Well it's been wet and windy all day today, so instead of going out I
did some more reading :)
With this lack of standardisation is there any point in going for OSC
with it's quite significant overhead? Netjack also seems to have quite
a high overhead, and no specific mechanism for RT syncing audio.
It seems that the UDP protocol is already the preferred protocol for a
number of streaming media apps (1) for the same reasons as I mooted
earlier. Low packet overhead, virtually any packet size, chuck it out
as fast as the transport layer can cope with.

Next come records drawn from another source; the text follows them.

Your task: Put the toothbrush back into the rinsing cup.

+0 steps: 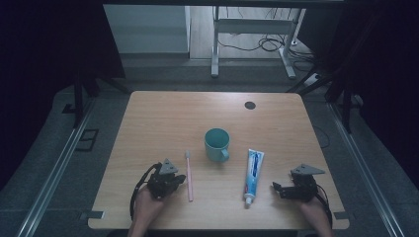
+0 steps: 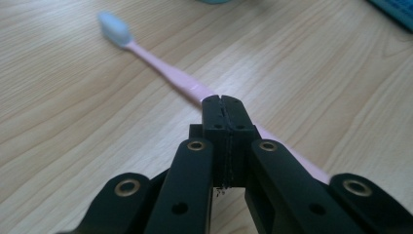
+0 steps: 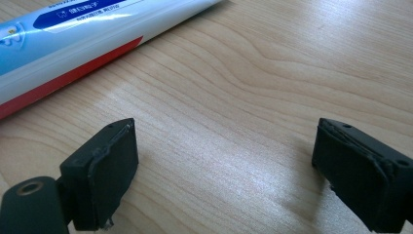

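Toothbrush [image 2: 165,73] pinched in closed left gripper [image 2: 224,105], teal mug [image 1: 217,144] far right, toothpaste tube [image 1: 254,175] beside wide-open right gripper [image 3: 224,161], wooden table [image 1: 163,118].

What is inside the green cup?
From above, the teal mug looks empty; only its teal inside wall shows. The near rim covers part of the bottom, so something small lying there can't be ruled out.

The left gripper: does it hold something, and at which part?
The left gripper is shut on the toothbrush, gripping the pink handle about midway. The right gripper is open and holds nothing.
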Demonstrator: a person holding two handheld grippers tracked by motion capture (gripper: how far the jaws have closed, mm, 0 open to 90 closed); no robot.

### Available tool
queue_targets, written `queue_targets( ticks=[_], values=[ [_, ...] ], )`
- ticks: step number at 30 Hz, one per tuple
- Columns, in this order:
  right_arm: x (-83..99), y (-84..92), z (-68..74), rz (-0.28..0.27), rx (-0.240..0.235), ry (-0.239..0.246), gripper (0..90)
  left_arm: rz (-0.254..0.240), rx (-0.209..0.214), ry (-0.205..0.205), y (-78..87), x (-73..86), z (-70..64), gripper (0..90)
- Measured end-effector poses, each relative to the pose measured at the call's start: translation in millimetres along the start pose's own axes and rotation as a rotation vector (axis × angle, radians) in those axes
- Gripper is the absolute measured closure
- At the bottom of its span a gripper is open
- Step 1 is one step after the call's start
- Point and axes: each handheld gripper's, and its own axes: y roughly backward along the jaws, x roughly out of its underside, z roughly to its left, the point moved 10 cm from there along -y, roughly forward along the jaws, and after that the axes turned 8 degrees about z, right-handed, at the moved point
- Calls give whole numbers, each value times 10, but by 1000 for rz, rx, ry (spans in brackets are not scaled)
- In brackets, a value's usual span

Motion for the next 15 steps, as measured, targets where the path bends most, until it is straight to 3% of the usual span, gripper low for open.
queue_targets(
  ticks=[3, 15],
  values=[
    [-1, -1, 0, 0, 0, 1, 95, 7, 24, -24, -38, -31, -98, 896],
    [-4, -2, 1, 0, -1, 2, 95, 26, 67, -46, -154, -54, -278, 894]
  ],
)
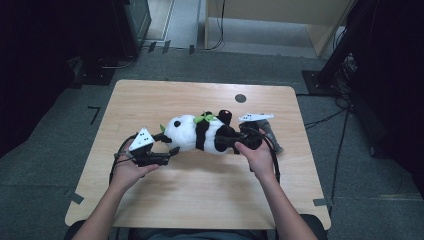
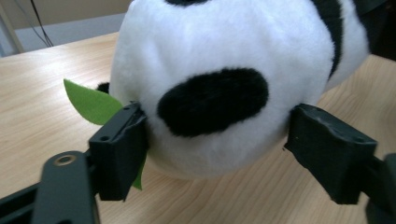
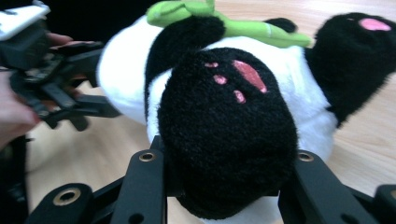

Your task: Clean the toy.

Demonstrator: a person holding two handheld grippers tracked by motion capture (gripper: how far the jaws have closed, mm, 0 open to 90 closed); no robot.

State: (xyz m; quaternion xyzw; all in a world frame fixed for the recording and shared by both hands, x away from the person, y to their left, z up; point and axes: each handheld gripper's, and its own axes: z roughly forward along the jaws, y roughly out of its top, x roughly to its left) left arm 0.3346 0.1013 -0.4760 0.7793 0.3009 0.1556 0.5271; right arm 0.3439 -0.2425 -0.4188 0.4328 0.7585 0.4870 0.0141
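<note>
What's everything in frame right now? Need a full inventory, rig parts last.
plush panda: 1, white and black with pink paw pads, lying on its side mid-table between the two grippers
green leaf piece: 1, green felt, sticking out by the panda's head
green bamboo piece: 1, green, across the panda's chest
dark round mark: 1, dark grey, on the far part of the table
table: 1, light wood, centre of the high view
tape marks: several, dark, on the floor by the table corners
left gripper: 1, black with grey plate, jaws either side of the panda's head, right jaw apart from it
right gripper: 1, black, jaws clamped on a black foot
hands: 2, one on each gripper
</note>
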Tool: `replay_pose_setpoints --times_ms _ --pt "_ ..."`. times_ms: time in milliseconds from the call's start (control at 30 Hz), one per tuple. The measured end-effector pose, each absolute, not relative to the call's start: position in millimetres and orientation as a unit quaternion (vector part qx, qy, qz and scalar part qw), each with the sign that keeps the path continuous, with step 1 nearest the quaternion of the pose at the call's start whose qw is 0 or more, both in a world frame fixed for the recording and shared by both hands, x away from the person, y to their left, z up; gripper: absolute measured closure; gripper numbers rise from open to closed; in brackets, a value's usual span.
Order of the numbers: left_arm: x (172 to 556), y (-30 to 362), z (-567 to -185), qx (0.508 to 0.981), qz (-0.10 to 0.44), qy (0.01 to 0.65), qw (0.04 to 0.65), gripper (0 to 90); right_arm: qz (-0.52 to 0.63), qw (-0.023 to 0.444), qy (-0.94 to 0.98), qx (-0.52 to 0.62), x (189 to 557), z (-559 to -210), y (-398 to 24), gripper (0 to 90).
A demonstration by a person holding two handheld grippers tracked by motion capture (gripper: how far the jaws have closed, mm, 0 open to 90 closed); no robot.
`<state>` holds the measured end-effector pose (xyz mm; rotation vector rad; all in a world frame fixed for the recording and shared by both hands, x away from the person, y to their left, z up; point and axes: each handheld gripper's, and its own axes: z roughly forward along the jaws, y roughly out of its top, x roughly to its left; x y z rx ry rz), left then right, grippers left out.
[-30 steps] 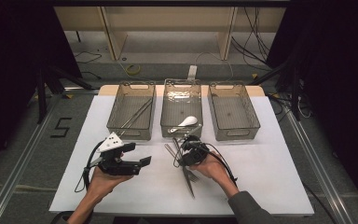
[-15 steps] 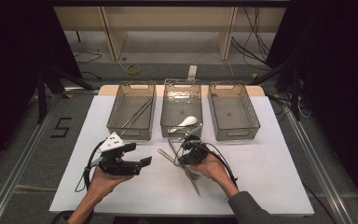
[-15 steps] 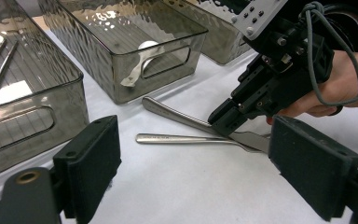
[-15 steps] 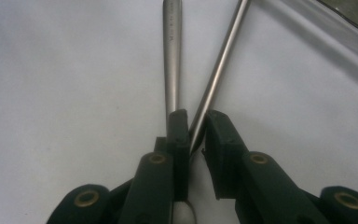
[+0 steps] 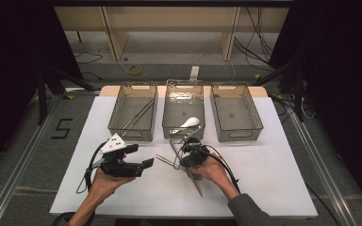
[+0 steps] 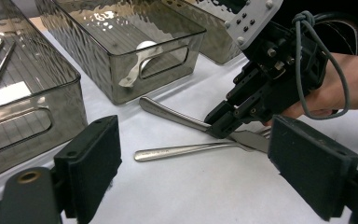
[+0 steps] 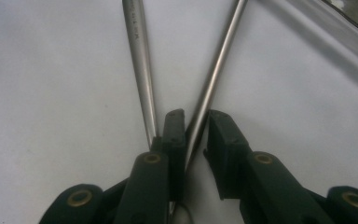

Maximum packet size for Ethernet is 1500 bytes, but I suggest we really
don't want to get anywhere near that big if we are to keep latency
down. Off the top of my head, a 'full' frame would hold about 15mS of 1
channel 48kHz 16bit.
The downside is no congestion control, so if the network gets congested
you will lose packets rather than have them stack up in a (probably
high latency) buffer.
With just one card talking to the computer I don't think packet loss is
a significant problem.
With enough bandwidth, I would suggest a simple round-robin system
whereby every slave listens continously, but only sends when told to by
the master.
On the hardware side, that Atmel development kit (2) looks very
interesting as a proving ground as it already has both the network and
the 48kHz DAC parts built in.
For rough testing it could be used to lock a pair of ADCs. TLC4545ID
looks like a good (cheap) possibility here.
(1)
http://www-net.cs.umass.edu/kurose/transport/UDP.html
(2)
http://www.atmel.com/dyn/products/tools_card.asp?tool_id=4102
--
Will J Godfrey
http://www.musically.me.uk
Say you have a poem and I have a tune.
Exchange them and we can both have a poem, a tune, and a song.